Mais plus généralement, et j’aimerais attirer votre attention là-dessus, c’est qu’en réalité, on peut faire passer du signal PCIe dans n’importe quelle interface, tant que vous faites des paires différentielles et n’avez pas trop de pertes à la fréquence de transfert. Vous y gagnez en liberté de conception, mais évidemment ça devient moins interchangeable. Et ce PCIe, du coup, est devenu très largement utilisé au-delà du PC.
Mais bon, on sait bien pour quoi ça a été fait à la base, le PCIe.
Alimenter un écran en données, c’est quelque chose de titanesque. On s’en rend assez peu compte, puisqu’on est habitué à regarder des vidéos en streaming malgré des débits médiocres, mais on triche : on fait faire un boulot de décodage de gros plats de couleurs en image cohérente par notre processeur. Alors que l’écran, lui, a besoin de savoir, 24/60/120 (ou plus) fois par seconde s’il doit allumer chacune des 3 LED ou cristaux liquides de chaque pixel de sa dalle. L’unité de calcul vidéo va donc devoir envoyer beaucoup de données, qu’elle va devoir calculer à partir de sa programmation.
Initialement, pour l’affichage, on utilisait tout simplement une portion du CPU et de la RAM. On peut aussi utiliser des microcontrôleurs des SoC, bref, afficher demande du débit, mais n’est pas dur. Si c’est pour afficher l’heure, l’unité de calcul va avoir besoin des chiffres et du format de l’heure. Si c’est pour afficher Night City dans Cyberpunk 2077, elle va avoir besoin de plus d’informations que ça. Elle va nécessiter beaucoup, beaucoup de puissance et de mémoire. Pour les gamers, évidemment, mais aussi pour tout ce qui est de l’édition vidéo, de la 3D, du calcul en parallèle, de l’IA, etc.
Des composants ont donc été créés pour éviter d’avoir à utiliser de la RAM et du CPU quand on veut afficher des objets complexes. On va avoir un processeur graphique (GPU) et de la mémoire graphique. Le processeur graphique reçoit du CPU les informations dont il a besoin par son interface de bus, l’envoie au contrôleur de mémoire graphique, qui communique avec les cœurs du processeur eux-mêmes. Enfin, le processeur envoie le résultat au bus graphique, par d’autres interfaces (VGA, HDMI, DP, etc) qui alimentent les affichages en données.

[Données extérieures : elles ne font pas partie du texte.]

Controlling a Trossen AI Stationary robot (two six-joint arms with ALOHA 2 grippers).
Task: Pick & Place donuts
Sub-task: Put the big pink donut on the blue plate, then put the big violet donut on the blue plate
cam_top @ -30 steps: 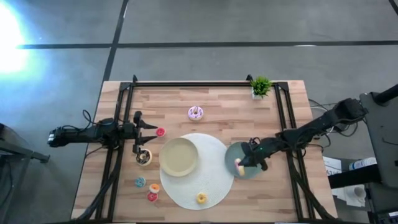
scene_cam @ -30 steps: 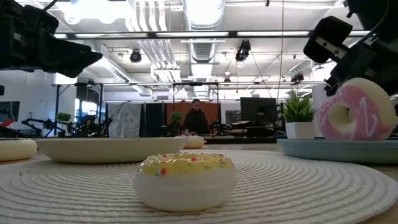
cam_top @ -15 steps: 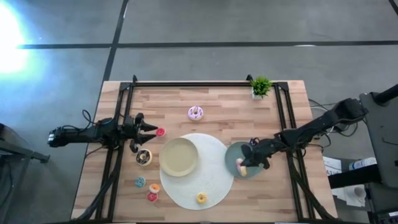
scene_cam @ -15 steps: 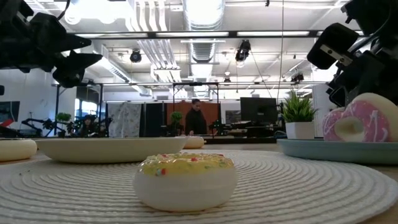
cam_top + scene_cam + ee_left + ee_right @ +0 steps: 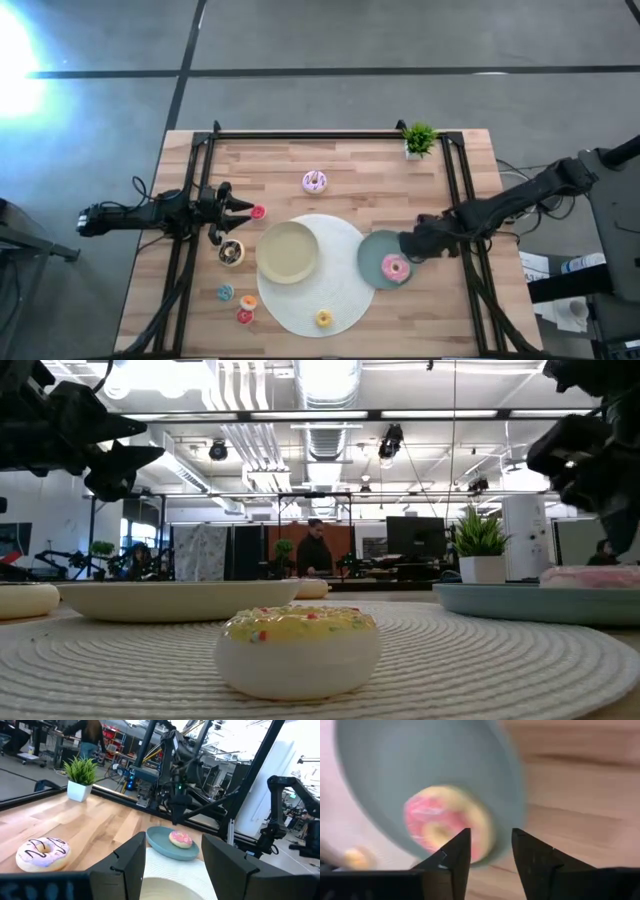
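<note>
The pink donut (image 5: 396, 268) lies flat on the teal plate (image 5: 375, 252) at the mat's right edge. My right gripper (image 5: 408, 249) hovers open just beyond the donut (image 5: 440, 827) toward the table's right, touching nothing. My left gripper (image 5: 240, 208) waits open above the table's left side, next to a red mini donut (image 5: 258, 211). The chocolate donut (image 5: 231, 252) rests on the wood near it. The lilac-white donut (image 5: 315, 181) lies toward the far edge. A yellow mini donut (image 5: 323, 318) sits on the white mat (image 5: 340, 290).
A beige plate (image 5: 289, 251) stands on the mat's left part. Blue (image 5: 226, 292), orange (image 5: 248, 301) and red (image 5: 244, 316) mini donuts lie near the front left. A potted plant (image 5: 419, 139) stands at the far right corner. Black frame rails (image 5: 455, 190) run along both sides.
My right gripper has lowered the pink donut onto the teal plate, opened and let go, then drawn back up and toward the table's right edge. The donut, held on edge before, now lies flat on the plate.
</note>
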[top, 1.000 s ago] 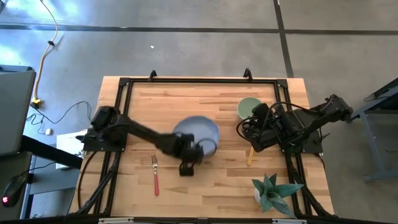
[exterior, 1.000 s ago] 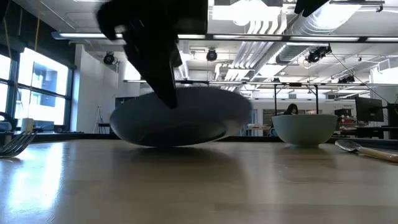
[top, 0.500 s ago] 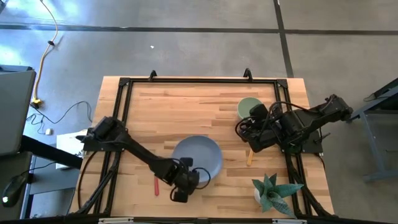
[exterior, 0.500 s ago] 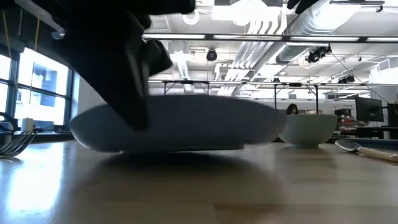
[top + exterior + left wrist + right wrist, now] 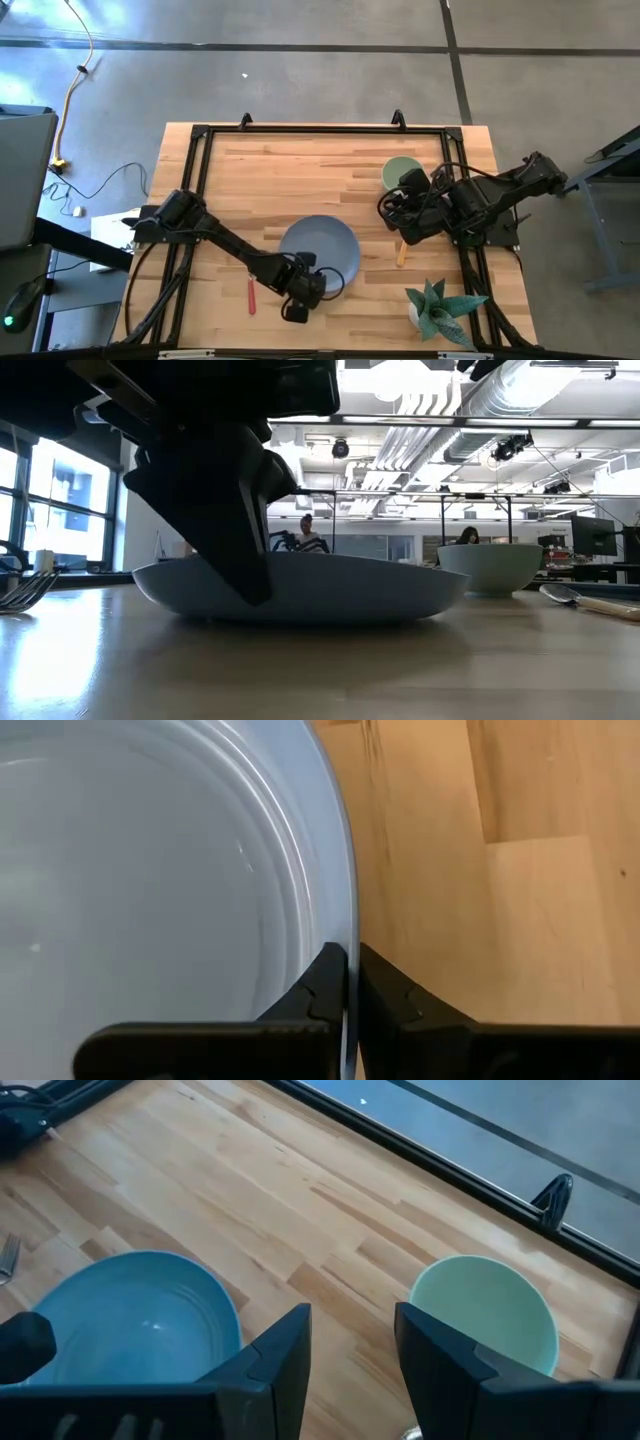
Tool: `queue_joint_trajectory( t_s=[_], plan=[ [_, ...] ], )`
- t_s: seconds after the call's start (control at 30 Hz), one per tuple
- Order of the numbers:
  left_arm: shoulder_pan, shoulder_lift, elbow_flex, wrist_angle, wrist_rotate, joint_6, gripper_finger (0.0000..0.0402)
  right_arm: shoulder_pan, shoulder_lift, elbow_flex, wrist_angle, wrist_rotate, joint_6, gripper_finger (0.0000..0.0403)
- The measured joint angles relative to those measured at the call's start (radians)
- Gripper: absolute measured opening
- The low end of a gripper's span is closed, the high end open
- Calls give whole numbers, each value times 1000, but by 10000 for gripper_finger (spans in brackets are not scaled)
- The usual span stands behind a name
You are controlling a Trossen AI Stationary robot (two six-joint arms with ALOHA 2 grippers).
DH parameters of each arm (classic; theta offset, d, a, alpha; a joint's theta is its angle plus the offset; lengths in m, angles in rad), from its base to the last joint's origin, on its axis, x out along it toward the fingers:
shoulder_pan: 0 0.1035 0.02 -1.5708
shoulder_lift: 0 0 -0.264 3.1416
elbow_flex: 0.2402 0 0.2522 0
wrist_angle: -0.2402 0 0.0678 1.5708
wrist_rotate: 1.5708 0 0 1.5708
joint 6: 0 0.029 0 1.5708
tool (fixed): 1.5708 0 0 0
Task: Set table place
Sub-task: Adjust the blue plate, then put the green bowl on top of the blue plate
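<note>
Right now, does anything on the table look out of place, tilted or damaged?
Nothing looks damaged or spilled. The plate sits flat on the table, its rim pinched by the left gripper. The bowl stands upright. The fork lies left of the plate, the spoon to its right. The right gripper hangs open.

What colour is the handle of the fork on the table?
Red; the fork shows best in the high view.

Blue-grey plate (image 5: 322, 250) flat on the table (image 5: 300, 165); pale green bowl (image 5: 400, 172) upright far right; spoon (image 5: 402, 250) and fork (image 5: 251, 297), apparently, alongside.
</note>
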Motion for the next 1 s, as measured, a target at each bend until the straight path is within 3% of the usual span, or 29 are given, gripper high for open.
queue_joint_trajectory(
  t_s=[0.2,0.77,1.0],
  plan=[
    [1,1,-1,0,7,1,30,0,0,0,0,0,0,138],
    [1,-33,-3,-32,66,1,218,0,0,0,0,-20,-12,138],
    [20,-172,-2,-158,-74,-45,256,-11,4,0,-3,-77,-75,138]
  ],
)
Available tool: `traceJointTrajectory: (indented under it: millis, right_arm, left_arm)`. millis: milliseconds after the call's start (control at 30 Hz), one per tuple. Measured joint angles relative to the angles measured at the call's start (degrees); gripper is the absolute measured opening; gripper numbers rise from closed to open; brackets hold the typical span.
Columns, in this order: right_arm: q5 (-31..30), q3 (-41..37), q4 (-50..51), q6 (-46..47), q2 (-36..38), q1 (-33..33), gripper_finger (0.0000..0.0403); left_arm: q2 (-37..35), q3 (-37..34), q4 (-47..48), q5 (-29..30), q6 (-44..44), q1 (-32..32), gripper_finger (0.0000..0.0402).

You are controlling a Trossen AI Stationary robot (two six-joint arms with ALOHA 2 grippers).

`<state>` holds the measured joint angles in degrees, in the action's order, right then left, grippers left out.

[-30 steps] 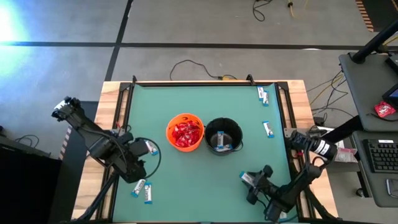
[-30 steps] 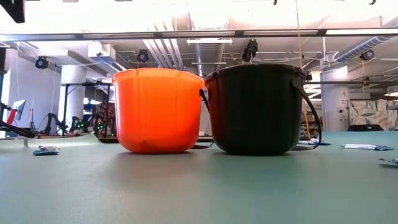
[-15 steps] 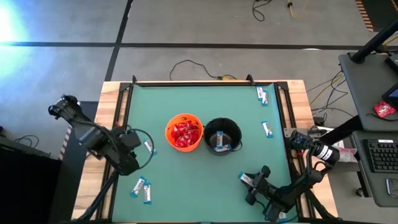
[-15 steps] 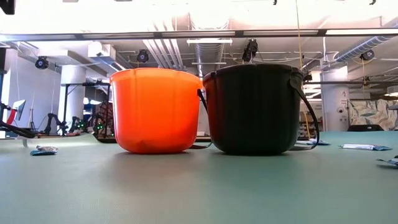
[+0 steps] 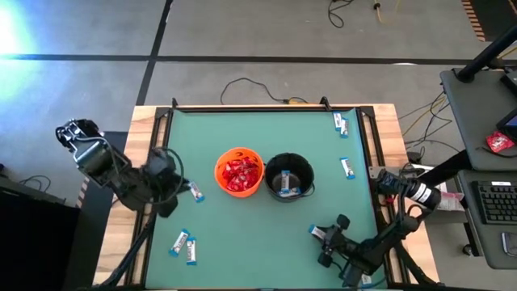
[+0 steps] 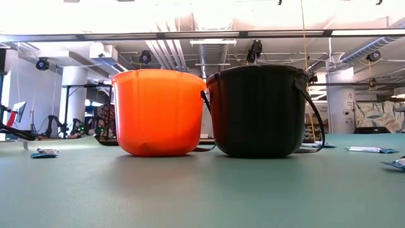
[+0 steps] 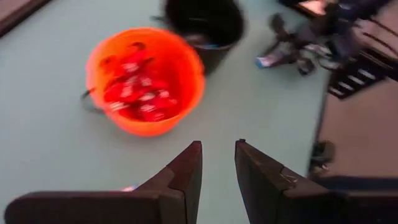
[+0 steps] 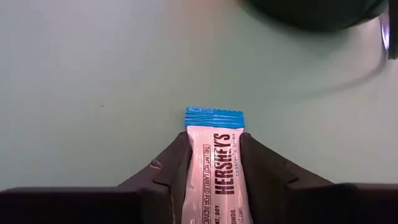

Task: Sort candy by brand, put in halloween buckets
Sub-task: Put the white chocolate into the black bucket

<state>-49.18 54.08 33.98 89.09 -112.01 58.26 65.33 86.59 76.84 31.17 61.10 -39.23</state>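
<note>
The orange bucket (image 5: 240,171) (image 6: 158,113) (image 7: 144,81) stands mid-table and holds red packets (image 5: 241,173). Touching it on the right is the black bucket (image 5: 289,176) (image 6: 259,111), with white-and-blue bars (image 5: 287,184) inside. My left gripper (image 5: 170,186) (image 7: 216,152) is open at the table's left side, pointing at the orange bucket, with a loose bar (image 5: 195,191) lying just ahead of it. My right gripper (image 5: 321,236) (image 8: 213,137) is near the table's near right corner, shut on a white-and-blue bar. My right gripper pinches the white-and-blue bar (image 8: 214,165) by its two long edges, one finger (image 8: 174,162) on each side. The bar lies along the fingers, printed face up. Its blue crimped end (image 8: 214,117) sticks out past the fingertips toward the black bucket (image 8: 311,12).
More white-and-blue bars lie flat on the green mat: two near the left near corner (image 5: 179,241) (image 5: 192,252), two at the far right corner (image 5: 342,124), one at the right edge (image 5: 347,167). Open mat lies between the right gripper and the buckets.
My left gripper has drawn back toward the table's left edge, away from the buckets. The bar that was at its fingers a second ago now lies alone on the mat in about the same spot.
</note>
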Motion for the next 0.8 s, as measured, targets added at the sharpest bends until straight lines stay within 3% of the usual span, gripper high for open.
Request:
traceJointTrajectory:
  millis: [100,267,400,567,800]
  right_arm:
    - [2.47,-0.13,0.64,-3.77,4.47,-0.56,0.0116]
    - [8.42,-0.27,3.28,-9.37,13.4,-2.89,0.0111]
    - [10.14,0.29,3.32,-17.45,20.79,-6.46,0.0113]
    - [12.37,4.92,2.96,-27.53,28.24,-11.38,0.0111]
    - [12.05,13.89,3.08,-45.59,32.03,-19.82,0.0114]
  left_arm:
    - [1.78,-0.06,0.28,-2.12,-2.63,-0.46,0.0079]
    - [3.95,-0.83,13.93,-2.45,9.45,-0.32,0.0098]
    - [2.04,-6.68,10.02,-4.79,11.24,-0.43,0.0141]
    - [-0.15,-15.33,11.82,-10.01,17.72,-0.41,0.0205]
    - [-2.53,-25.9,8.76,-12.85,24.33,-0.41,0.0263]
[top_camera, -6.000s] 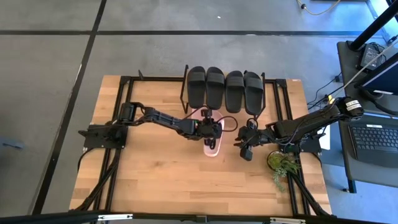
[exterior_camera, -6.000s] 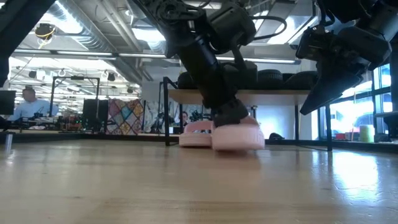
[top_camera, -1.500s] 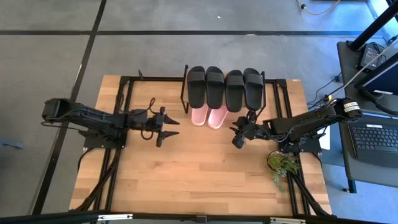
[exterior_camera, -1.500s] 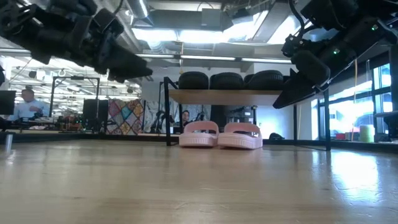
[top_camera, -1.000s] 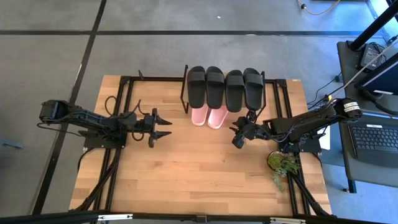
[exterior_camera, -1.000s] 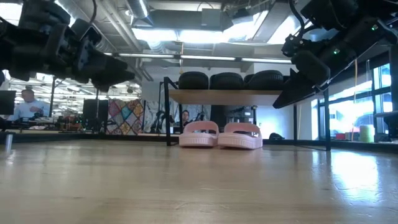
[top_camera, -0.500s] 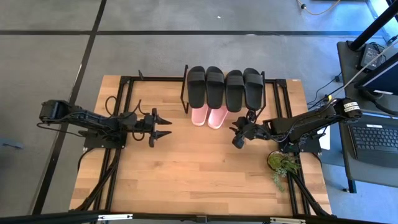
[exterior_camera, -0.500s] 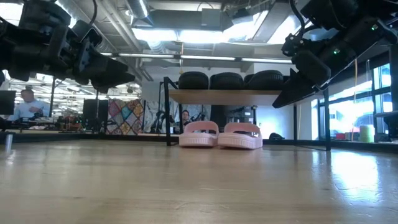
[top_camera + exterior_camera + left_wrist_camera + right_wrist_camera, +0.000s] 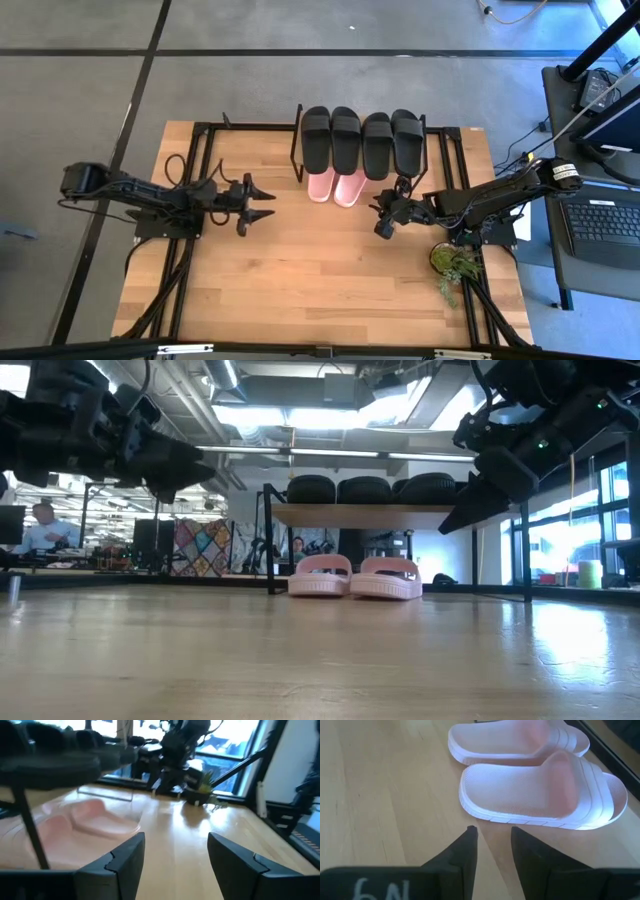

A gauche, une architecture de GPU, à droite de CPU. Le GPU est très fort pour le calcul parallèle.
La mémoire utilisée va être de la RAM avec un débit spécialement élevé pour pouvoir gérer à la fois le bus interface (PCIe dans les cartes graphiques) et le dialogue avec les nombreux cœurs du processeur graphique. On parlera de GDDR SDRAM, qui va avoir des bandes passantes encore plus élevées que la DDR, pouvant monter jusqu’à 1,3 Tb/s. C’est trois fois plus que la meilleure DDR SDRAM, avec une horloge plus rapide aussi, mais un prix aussi deux à trois fois plus élevé qu’une DDR SDRAM.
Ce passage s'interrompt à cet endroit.